10. The High Court on hearing the appeal against the decree (F.A.No.10 of 2001) upheld the findings of the learned trial court by reiterating the same on reconsideration of the evidence and materials on record. What however would require specific notice is that before the High Court, the appellant-State had filed two affidavits of the Tehsildar Bhubaneswar and Cuttack Tehsil respectively to show that Exts.4 and 5, (issued in 1981- 1982) relied upon by the learned trial court, could not have been issued by the Tehsildar, Cuttack inasmuch as Village Chandrasekharpur (where the suit land is situated) was under the jurisdiction of Cuttack District till bifurcation in the year 1970 and thereafter the said village became a part of Bhubaneswar Tehsil.

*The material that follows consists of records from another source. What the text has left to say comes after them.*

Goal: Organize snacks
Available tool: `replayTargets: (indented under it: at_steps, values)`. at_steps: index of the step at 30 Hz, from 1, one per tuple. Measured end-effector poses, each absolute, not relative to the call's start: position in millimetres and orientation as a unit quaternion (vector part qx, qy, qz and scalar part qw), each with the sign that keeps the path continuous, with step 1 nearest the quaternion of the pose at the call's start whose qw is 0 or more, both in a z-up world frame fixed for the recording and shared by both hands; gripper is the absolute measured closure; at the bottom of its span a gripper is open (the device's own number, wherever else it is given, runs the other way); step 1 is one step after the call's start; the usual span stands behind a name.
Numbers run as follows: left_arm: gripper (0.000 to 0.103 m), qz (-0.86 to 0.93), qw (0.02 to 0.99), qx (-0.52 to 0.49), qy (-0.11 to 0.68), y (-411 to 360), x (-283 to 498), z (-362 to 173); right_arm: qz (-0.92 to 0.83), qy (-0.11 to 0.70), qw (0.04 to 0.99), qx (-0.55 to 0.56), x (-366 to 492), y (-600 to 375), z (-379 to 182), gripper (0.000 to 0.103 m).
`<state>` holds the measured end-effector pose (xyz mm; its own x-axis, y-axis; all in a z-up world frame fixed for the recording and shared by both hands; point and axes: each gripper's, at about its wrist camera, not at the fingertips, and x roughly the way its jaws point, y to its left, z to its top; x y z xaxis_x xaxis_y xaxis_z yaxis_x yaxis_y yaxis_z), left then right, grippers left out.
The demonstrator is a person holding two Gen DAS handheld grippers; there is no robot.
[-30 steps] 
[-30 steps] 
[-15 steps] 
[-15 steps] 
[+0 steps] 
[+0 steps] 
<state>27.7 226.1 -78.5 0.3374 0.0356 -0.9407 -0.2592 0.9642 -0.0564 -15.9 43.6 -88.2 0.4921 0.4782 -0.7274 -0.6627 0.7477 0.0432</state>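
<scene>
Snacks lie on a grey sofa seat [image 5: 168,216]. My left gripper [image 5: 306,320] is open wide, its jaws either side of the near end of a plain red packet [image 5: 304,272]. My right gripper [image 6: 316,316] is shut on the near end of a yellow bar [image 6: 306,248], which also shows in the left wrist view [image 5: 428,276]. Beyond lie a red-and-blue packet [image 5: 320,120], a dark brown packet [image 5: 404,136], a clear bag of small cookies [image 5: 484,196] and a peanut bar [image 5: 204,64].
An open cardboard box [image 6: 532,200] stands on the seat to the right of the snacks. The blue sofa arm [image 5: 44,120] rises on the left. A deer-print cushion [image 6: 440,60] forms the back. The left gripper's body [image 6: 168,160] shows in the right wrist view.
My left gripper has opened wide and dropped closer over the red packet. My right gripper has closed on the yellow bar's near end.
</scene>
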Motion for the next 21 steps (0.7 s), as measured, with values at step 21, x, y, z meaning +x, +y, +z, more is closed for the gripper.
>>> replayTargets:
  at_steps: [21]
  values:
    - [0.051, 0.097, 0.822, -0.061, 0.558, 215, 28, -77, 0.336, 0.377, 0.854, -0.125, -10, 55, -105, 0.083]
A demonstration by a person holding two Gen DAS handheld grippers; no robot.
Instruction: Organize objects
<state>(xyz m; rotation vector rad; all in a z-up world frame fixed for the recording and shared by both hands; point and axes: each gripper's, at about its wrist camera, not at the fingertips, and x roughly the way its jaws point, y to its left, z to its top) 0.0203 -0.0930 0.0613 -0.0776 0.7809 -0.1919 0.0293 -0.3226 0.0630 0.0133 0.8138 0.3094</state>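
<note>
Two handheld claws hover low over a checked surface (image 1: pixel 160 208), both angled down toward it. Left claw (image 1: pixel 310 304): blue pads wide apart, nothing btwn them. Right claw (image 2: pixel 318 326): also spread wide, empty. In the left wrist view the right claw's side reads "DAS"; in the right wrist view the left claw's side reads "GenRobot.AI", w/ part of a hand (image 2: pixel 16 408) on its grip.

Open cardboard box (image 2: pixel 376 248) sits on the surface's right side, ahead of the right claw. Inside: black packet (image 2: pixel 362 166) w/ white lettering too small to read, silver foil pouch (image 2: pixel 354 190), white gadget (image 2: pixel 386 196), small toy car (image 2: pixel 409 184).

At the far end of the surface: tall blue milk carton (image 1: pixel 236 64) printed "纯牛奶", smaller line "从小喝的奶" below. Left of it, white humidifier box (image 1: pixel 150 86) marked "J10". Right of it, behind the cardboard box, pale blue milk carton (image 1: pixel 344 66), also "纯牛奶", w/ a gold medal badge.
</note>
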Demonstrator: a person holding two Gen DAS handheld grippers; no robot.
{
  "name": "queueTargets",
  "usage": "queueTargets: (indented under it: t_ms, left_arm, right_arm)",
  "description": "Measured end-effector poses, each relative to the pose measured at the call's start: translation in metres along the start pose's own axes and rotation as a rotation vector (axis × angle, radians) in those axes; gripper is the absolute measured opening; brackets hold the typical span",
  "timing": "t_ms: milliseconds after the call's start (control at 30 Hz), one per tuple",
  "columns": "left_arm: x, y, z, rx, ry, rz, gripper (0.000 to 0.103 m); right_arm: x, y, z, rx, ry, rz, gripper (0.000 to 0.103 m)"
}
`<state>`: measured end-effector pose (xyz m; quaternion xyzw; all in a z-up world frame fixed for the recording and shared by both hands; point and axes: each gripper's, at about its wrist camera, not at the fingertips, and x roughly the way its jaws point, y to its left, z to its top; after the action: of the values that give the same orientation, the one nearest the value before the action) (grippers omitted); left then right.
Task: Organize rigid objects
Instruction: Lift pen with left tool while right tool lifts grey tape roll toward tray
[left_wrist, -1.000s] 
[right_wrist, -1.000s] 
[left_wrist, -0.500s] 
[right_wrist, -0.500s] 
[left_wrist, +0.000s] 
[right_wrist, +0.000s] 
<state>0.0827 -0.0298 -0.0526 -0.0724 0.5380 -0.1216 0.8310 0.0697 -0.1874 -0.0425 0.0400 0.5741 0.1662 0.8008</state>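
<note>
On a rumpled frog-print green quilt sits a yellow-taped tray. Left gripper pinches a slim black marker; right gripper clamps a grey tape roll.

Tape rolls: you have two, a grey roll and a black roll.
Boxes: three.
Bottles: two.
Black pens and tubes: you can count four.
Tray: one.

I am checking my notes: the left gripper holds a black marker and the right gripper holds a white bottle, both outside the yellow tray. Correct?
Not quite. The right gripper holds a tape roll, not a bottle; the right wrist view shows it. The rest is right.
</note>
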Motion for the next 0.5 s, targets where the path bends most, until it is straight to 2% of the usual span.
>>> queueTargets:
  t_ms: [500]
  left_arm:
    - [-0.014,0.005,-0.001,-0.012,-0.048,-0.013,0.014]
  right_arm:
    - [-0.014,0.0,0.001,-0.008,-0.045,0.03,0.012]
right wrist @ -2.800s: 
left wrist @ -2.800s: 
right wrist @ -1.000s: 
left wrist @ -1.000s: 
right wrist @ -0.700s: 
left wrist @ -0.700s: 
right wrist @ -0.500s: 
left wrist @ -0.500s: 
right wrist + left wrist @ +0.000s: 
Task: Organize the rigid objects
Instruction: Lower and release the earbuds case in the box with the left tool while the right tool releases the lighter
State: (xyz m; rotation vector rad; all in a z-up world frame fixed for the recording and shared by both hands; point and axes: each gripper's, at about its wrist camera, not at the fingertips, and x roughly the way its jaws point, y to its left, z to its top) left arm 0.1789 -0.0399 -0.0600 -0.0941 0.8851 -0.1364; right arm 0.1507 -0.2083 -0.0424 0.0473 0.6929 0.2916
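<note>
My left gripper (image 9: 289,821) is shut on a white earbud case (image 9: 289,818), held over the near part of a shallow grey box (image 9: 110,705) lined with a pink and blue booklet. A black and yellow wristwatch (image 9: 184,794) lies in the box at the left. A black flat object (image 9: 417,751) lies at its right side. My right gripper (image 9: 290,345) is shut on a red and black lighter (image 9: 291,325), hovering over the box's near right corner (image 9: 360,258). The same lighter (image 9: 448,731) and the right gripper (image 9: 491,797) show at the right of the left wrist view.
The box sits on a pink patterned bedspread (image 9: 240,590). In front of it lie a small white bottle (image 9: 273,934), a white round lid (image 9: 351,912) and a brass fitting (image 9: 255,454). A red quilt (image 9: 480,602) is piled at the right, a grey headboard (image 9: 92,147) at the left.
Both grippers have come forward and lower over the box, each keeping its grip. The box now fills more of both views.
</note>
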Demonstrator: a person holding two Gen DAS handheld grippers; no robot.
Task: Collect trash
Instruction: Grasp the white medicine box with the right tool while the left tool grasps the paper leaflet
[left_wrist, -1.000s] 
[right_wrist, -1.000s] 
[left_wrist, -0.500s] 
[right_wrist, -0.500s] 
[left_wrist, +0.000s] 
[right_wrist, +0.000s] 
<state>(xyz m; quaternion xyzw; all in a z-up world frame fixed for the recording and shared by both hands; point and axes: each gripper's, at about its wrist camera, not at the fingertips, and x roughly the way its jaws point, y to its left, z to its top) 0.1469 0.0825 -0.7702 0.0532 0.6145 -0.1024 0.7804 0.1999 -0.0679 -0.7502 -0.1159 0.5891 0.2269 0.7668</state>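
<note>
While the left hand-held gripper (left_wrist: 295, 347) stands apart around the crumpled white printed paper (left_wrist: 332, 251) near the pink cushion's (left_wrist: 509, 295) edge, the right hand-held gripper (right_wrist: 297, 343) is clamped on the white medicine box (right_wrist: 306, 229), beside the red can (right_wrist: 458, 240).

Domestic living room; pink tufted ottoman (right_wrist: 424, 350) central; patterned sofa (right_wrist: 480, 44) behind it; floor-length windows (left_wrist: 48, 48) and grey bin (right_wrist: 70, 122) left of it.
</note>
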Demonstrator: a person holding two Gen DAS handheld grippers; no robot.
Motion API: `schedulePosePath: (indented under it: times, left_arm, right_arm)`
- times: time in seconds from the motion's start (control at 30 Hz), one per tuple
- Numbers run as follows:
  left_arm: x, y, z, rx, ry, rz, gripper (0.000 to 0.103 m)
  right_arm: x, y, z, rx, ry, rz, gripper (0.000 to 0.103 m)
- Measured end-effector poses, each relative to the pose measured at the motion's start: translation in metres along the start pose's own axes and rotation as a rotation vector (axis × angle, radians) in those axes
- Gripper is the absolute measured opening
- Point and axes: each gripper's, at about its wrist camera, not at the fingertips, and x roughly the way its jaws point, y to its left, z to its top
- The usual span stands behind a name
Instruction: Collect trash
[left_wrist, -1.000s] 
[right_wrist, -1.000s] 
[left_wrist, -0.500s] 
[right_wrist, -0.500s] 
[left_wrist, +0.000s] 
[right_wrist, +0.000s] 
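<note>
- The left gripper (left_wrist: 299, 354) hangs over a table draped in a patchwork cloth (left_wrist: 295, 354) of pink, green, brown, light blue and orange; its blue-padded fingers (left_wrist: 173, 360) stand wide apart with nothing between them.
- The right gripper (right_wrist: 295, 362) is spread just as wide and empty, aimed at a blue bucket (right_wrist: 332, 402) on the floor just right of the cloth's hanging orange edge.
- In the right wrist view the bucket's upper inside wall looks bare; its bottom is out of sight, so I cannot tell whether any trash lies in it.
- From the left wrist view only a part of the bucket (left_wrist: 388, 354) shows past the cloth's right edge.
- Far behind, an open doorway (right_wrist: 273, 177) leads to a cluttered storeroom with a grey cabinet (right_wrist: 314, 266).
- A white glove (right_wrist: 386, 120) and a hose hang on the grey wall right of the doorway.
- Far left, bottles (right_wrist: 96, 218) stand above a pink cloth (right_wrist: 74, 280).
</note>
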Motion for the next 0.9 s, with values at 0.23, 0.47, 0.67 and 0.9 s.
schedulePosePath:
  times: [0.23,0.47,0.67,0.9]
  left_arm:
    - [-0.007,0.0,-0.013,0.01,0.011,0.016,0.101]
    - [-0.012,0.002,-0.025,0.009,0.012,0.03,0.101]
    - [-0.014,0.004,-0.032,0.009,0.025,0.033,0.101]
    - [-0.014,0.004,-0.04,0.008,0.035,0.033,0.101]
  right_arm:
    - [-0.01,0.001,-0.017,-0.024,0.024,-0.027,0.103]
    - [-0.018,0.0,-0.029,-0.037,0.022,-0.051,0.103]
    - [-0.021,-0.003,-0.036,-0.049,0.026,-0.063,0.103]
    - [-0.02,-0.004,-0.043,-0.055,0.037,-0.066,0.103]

As per Government's Notification all records pertaining to village Chandrasekharpur are not ava
ilable in the Cuttack Tehsil. The authority of the Tehsildar, Cuttack to issue Ext. 4 and 5 in the years 1981-82 when village Chandrasekharpur became a part of Bhubaneswar Tehsil was specifically questioned in the aforesaid two affidavits. In so far as Ext. 3 series (rent receipts) issued by the Tehsildar is concerned, lack of authenticity of the same was reiterated by the Tehsildar, Cuttack in his affidavit filed in the High Court specifically contending that the same was "not genuine" and could not have been granted in accordance with law i.e. under the law.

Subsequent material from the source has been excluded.